I'll just leave everything to the more capable people around me.

It's not like I did nothing either. I told everyone the future so that they will be more prepared for it. That's not nothing, so I won't feel guilty for not doing enough... right?

And after I say everything... Maybe I'll visit Obuch again.

That'll probably make me feel better.

...No, it won't.

I still can't forget the deaths I caused there. It will make me feel worse.

...

But isn't coming to terms good? If I get closure... will I feel better?

...

Why are emotions so hard?! I don't know anything at this point!

...

Whatever. I'll think about this later.

I still have everyone to talk to.

I cover myself in my blanket and do nothing...

...

.▒░▒░▒░▒░▒░▒░▒░▒░▒░▒░▒.

After a while, Crusch called me into her office.

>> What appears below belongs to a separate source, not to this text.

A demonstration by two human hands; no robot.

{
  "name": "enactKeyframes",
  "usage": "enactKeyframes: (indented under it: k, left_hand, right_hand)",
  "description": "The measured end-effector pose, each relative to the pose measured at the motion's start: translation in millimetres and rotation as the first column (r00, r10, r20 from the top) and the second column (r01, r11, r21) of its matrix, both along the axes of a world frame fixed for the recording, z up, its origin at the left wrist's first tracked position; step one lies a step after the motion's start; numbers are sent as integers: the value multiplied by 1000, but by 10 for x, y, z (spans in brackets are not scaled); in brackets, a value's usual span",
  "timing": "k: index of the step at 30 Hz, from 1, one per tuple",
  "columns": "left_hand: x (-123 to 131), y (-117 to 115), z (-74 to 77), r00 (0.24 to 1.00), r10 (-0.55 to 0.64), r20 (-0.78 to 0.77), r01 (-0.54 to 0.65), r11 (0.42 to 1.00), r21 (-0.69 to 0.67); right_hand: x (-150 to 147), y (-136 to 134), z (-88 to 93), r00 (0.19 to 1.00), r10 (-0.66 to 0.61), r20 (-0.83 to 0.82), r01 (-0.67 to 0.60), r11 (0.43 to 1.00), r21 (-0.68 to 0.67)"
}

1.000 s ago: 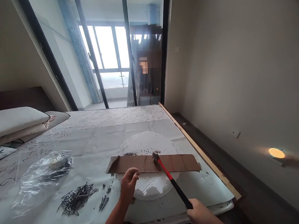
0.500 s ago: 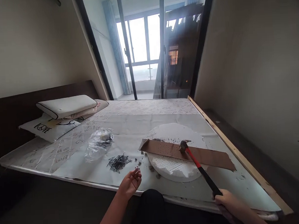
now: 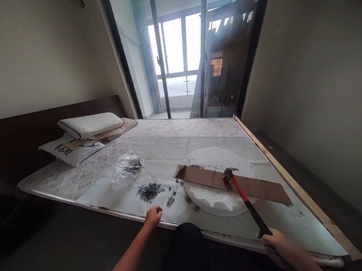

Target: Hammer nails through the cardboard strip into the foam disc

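Observation:
My right hand point(image 3: 278, 245) grips the black end of a red-and-black hammer point(image 3: 243, 198), whose steel head rests on a long brown board point(image 3: 231, 185). The board is dotted with small holes and lies across a round white foam slab point(image 3: 215, 180). My left hand point(image 3: 153, 216) hovers low over the near edge of the bed with its fingers curled in, just short of a heap of dark nails point(image 3: 149, 190). Whether anything is inside those fingers is hidden. A smaller cluster of nails point(image 3: 170, 200) lies to the right of the heap.
A crumpled clear plastic bag point(image 3: 127, 168) sits behind the nails on the sheet-covered mattress point(image 3: 157, 152). Pillows point(image 3: 87, 129) are stacked at the far left by a dark headboard. A wooden strip point(image 3: 294, 186) runs along the right side. Glass doors stand beyond.
My left hand has left the board and drawn back toward the nail heap, curling shut. The view swung left and pulled back. The hammer head stays on the board.

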State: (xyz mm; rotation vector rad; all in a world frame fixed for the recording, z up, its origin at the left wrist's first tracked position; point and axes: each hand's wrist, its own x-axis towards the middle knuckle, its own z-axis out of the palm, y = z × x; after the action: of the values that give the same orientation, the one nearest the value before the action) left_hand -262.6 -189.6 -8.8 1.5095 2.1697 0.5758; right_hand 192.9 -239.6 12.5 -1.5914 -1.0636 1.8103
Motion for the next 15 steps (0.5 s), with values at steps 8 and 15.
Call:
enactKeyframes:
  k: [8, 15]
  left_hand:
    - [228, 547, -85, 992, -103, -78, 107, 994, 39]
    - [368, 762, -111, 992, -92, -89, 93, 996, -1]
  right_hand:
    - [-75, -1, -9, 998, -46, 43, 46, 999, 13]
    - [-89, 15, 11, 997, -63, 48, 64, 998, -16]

When I enter it, I see that Felix and Wilhelm are also there.

Good. That'll save some time.

Wilhelm: "I do not like that look in your eyes, Cylob."

Cylob: "I predicted that... But that's not what's important right now."

I stand in the middle of the room, with the three's eyes on me.

I take a deep breath.

I've already made up my mind on telling them, but I'm still afraid that something will go wrong.

My anxiety is still there after all.

What if they don't believe me? What if some foreign entity will kill them because I told them the future? Will everything really be fine?